### Available data
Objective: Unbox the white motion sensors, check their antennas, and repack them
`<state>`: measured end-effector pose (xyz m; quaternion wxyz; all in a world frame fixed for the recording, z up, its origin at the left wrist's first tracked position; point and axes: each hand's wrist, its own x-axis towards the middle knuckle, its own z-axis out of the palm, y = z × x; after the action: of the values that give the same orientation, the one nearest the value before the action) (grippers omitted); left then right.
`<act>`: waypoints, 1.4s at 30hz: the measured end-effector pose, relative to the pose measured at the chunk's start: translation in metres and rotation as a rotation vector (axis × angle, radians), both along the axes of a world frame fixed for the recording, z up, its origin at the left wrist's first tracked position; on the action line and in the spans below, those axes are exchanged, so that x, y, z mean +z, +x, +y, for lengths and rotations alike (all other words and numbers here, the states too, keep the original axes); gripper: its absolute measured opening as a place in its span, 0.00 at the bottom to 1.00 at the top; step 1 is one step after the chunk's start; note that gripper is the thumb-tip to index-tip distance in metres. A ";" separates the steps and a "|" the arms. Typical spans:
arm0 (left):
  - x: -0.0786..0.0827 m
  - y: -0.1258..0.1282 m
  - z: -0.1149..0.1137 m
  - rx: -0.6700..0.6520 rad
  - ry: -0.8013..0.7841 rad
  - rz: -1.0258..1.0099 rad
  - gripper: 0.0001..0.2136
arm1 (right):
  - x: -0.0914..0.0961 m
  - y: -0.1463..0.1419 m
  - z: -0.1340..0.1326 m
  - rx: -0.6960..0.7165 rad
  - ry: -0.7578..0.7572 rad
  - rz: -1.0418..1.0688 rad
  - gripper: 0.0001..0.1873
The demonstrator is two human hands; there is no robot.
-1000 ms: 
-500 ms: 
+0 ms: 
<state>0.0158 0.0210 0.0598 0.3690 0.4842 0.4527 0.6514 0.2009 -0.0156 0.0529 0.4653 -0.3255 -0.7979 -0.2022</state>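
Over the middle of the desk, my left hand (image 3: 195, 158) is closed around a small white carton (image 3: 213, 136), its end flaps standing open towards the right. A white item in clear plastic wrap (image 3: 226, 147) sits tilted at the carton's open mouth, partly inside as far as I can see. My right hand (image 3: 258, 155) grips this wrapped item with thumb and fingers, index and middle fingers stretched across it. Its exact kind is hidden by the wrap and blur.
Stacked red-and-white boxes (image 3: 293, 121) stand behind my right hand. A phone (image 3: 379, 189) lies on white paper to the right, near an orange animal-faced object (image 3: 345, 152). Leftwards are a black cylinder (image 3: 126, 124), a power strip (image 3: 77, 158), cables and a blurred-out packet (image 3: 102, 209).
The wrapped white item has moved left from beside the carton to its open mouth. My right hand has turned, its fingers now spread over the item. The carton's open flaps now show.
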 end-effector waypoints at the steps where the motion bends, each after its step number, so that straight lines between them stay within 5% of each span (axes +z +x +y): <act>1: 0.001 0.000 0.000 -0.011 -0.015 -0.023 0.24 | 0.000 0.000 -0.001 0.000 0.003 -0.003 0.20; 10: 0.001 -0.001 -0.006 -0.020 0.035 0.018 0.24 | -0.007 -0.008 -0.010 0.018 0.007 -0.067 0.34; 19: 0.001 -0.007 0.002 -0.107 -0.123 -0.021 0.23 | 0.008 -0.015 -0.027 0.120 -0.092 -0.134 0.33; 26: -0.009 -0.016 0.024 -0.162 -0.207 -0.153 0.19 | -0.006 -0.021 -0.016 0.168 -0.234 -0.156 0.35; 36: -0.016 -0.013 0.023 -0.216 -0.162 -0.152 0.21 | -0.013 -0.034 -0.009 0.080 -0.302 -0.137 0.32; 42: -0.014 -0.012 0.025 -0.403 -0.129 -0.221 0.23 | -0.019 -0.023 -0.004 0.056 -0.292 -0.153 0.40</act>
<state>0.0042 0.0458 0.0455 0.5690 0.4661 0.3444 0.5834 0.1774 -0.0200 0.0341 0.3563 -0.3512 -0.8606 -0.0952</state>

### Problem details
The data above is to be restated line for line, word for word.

### The answer
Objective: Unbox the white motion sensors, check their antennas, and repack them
`<state>`: measured end-effector pose (xyz m; quaternion wxyz; all in a world frame fixed for the recording, z up, its origin at the left wrist's first tracked position; point and axes: each hand's wrist, its own x-axis towards the middle knuckle, its own z-axis out of the palm, y = z × x; after the action: of the values that give the same orientation, the one nearest the value before the action) (grippers omitted); left then right.
`<act>`: waypoints, 1.4s at 30hz: the measured end-effector pose, relative to the pose measured at the chunk's start: translation in metres and rotation as a rotation vector (axis × angle, radians), both along the axes of a world frame fixed for the recording, z up, its origin at the left wrist's first tracked position; on the action line and in the spans below, those axes are exchanged, so that x, y, z mean +z, +x, +y, for lengths and rotations alike (all other words and numbers here, the states too, keep the original axes); gripper: its absolute measured opening as a place in its span, 0.00 at the bottom to 1.00 at the top; step 1 is one step after the chunk's start; note that gripper is the thumb-tip to index-tip distance in metres. A ";" separates the steps and a "|" the arms. Typical spans:
arm0 (left):
  - x: -0.0786..0.0827 m
  - y: -0.1258..0.1282 m
  - z: -0.1149..0.1137 m
  - rx: -0.6700..0.6520 rad
  - ry: -0.8013..0.7841 rad
  - rz: -1.0258..1.0099 rad
  - gripper: 0.0001..0.2136
arm1 (right):
  - x: -0.0914..0.0961 m
  - y: -0.1463..0.1419 m
  - z: -0.1340..0.1326 m
  - rx: -0.6960..0.7165 rad
  - ry: -0.7578..0.7572 rad
  - rz: -1.0418..1.0688 rad
  - gripper: 0.0001..0.1873
The demonstrator is two human hands; there is no robot.
-1000 ms: 
-500 ms: 
+0 ms: 
<state>0.0158 0.0210 0.0598 0.3690 0.4842 0.4527 0.6514 0.2009 -0.0156 0.0529 0.4653 -0.3255 -0.7979 -0.2022</state>
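Over the middle of the desk, my left hand (image 3: 195, 158) is closed around a small white carton (image 3: 213, 136), its end flaps standing open towards the right. A white item in clear plastic wrap (image 3: 226, 147) sits tilted at the carton's open mouth, partly inside as far as I can see. My right hand (image 3: 258, 155) grips this wrapped item with thumb and fingers, index and middle fingers stretched across it. Its exact kind is hidden by the wrap and blur.
Stacked red-and-white boxes (image 3: 293, 121) stand behind my right hand. A phone (image 3: 379, 189) lies on white paper to the right, near an orange animal-faced object (image 3: 345, 152). Leftwards are a black cylinder (image 3: 126, 124), a power strip (image 3: 77, 158), cables and a blurred-out packet (image 3: 102, 209).
The wrapped white item has moved left from beside the carton to its open mouth. My right hand has turned, its fingers now spread over the item. The carton's open flaps now show.
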 end-effector waypoints at the steps where the motion bends, each after its step number, so that straight lines between them stay within 5% of each span (axes +z +x +y): <act>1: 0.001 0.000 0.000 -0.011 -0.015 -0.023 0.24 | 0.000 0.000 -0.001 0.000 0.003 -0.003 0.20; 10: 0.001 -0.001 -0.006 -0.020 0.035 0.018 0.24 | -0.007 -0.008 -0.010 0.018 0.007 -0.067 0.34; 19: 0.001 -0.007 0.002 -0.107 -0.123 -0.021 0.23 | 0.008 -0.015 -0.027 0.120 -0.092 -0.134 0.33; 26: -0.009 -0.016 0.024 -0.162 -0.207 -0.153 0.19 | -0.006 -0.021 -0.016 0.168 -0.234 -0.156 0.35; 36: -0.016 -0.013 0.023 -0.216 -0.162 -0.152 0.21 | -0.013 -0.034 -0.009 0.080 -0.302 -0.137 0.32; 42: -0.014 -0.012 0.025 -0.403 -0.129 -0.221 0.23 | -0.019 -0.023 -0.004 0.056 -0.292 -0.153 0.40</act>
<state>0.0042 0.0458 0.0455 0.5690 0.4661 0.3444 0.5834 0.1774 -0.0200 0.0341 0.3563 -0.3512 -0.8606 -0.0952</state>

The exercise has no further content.